Alvaro Bautista on his experiences in Africa with Riders for Health
In November 2011 Spanish MotoGP star, Alvaro Bautista, joined 18 other adventurers, including grand prix legend, Randy Mamola, on an adventure of a lifetime. Alvaro saw how he and the other MotoGP riders are helping people in Africa receive reliable health care.
Riders for Health’s Experience Africa is not just the usual motorcycle tour. It is a chance to witness the extraordinary work of Riders for Health. Participants were raising money to support the organisation’s work in Africa and they used the same bikes that health workers use across Africa to deliver health care.
Alvaro talks about his experiences in Zambia:
“People often wonder what it is that MotoGP riders do during the winter when there are no races. Obviously there is lots of training to be done, but this November I was lucky enough to visit Zambia with the amazing charity, Riders for Health and take part in their Experience Africa adventure.
We arrived in Zambia and had a day to get used to the bikes that we would be riding. They weren’t quite as quick as the ones that I am used to, but they were just right for where we were going.

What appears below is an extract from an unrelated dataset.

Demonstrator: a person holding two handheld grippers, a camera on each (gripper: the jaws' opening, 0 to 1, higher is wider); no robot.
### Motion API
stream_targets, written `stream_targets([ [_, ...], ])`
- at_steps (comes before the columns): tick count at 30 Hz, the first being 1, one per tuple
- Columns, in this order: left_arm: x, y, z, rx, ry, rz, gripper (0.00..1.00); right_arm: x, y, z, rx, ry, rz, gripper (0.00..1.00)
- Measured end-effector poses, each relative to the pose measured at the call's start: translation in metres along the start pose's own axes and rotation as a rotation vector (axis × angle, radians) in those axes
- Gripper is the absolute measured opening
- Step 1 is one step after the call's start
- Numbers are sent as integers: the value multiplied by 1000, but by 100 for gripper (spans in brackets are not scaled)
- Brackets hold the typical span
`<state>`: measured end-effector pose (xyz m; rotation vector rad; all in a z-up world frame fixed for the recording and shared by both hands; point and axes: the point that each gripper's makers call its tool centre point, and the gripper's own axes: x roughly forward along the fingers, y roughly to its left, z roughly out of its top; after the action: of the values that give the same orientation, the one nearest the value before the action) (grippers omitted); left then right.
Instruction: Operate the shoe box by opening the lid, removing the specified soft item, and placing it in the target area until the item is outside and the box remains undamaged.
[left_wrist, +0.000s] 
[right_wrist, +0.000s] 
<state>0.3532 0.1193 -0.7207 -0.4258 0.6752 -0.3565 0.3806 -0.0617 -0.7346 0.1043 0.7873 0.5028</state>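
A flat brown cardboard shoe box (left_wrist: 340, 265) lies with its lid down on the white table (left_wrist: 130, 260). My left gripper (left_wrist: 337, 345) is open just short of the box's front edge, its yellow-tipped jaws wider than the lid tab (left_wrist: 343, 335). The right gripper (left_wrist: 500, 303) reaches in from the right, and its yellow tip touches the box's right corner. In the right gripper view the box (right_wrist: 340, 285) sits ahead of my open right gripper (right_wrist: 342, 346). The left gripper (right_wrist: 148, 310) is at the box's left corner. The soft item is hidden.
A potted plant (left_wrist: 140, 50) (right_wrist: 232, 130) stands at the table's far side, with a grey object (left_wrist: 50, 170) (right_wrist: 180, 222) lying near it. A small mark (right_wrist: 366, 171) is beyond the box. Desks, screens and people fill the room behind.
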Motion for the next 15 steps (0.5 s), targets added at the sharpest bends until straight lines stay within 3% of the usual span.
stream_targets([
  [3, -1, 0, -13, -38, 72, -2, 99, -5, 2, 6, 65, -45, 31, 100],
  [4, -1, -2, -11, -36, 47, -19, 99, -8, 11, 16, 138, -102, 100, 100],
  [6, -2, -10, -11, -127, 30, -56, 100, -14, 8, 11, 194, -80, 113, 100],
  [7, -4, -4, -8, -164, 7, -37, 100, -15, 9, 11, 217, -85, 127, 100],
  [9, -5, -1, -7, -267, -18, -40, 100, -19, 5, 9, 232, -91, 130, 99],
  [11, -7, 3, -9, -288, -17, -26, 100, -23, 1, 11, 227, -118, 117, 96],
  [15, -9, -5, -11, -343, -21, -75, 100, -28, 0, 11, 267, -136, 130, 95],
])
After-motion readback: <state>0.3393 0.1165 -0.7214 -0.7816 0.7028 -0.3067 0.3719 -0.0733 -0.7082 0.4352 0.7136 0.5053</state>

Our first day’s riding was from Lilayi lodge to the Moorings campsite, six hours away, and we were on the bikes before 9am. This was my first time riding through Africa and it was a real eye-opener. When you see how isolated the villages are and how bad the roads and tracks are, it is really obvious what an important job the motorcycles do, and how much they help the health workers.
The riding was great fun and the tracks and off-road routes were all twisting, undulating, fast in places, across a wide variety of surfaces. We road past savannah grasslands, maize crops and into forests.

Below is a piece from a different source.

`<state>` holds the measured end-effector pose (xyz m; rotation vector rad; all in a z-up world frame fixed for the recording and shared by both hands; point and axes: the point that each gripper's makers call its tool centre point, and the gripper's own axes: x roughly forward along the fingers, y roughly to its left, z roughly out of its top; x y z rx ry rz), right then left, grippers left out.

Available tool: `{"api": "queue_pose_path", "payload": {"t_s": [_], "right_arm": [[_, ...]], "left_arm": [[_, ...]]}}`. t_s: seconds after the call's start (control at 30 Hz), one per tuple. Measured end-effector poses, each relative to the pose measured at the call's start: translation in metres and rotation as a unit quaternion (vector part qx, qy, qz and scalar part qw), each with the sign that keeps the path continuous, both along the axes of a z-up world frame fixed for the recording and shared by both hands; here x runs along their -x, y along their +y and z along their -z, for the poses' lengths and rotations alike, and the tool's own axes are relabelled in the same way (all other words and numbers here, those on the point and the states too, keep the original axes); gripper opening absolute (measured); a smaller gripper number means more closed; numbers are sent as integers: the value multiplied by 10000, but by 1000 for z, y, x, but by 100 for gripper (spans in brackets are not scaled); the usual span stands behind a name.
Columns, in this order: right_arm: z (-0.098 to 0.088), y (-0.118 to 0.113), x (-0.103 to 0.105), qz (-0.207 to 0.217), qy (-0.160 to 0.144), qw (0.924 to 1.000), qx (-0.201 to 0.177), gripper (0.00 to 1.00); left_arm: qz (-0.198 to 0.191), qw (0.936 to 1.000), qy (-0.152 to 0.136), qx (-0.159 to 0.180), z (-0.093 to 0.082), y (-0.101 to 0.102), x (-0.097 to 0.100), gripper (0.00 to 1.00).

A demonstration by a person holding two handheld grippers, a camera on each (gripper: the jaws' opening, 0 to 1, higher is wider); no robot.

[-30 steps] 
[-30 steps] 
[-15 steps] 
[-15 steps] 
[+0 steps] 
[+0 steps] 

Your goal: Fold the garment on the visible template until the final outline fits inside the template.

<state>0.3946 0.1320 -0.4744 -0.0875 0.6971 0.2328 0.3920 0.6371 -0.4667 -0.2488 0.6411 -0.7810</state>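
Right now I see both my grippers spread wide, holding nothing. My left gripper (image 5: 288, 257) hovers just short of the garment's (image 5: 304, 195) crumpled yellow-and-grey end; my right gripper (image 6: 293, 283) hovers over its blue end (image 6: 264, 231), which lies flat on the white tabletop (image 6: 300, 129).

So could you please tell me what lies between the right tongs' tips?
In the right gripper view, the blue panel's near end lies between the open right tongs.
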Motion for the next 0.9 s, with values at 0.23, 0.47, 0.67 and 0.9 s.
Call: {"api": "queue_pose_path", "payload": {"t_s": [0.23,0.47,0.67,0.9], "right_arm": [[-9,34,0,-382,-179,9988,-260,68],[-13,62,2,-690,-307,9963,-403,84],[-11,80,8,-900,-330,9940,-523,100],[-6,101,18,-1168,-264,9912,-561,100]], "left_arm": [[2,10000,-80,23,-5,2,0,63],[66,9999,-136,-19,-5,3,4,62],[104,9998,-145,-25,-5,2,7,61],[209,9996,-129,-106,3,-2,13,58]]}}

We were riding for a week and finished our adventure in Livingstone, just a few kilometres from Victoria Falls. I thought that my first days riding had been amazing, but the last two were even better.
We rode through villages and met lots of people, and what amazes me the most is how happy the children are that we meet. Although they have so little, they are so pleased to see us. It is the kind of excitement and happiness that children get in Spain when they see Santa.
I always knew that it was important to support Riders for Health when I donated items to their auctions at Day of Champions and met with fans in the paddock and pit-lane, but to see what they do with the money they raise is amazing.
We visited a clinic and heard how hard it is for the health workers. We met people who had had to walk for many hours to visit the clinic, which had so little.
One of the health workers told us they cared for a village 80 kilometres away. Without a vehicle, how would they ever reach it? The roads are so bad, and the villages are so isolated, it means that it is so important to make sure the health workers have a motorcycle.
We were also told about how Riders for Health looks after vehicles so they never break down. It is easy to see how the rough roads could cause a bike to break. That is why the technicians are so important.
What I will always remember about Zambia was how warm and welcoming everyone was. The children would stop and wave to us. But it was sad to think that these children do not have the chance to be children. We saw one girl, who must have been no older than four or five, carrying her baby sister on her back. She had to look after her sister instead of having the chance to be in school or to play with her friends. In Spain we live to enjoy. In Zambia, they live to survive.
Riders for Health gave me the opportunity to take this incredible adventure, and I would like to say a big thank you to the wonderful friends I met on the ride. They were a fantastic team and I will remember them all.
It has been very important for me to see just how important the work of Riders for Health is, and how the support of all of us in MotoGP is making a difference. It is something that I will remember for the rest of my life.”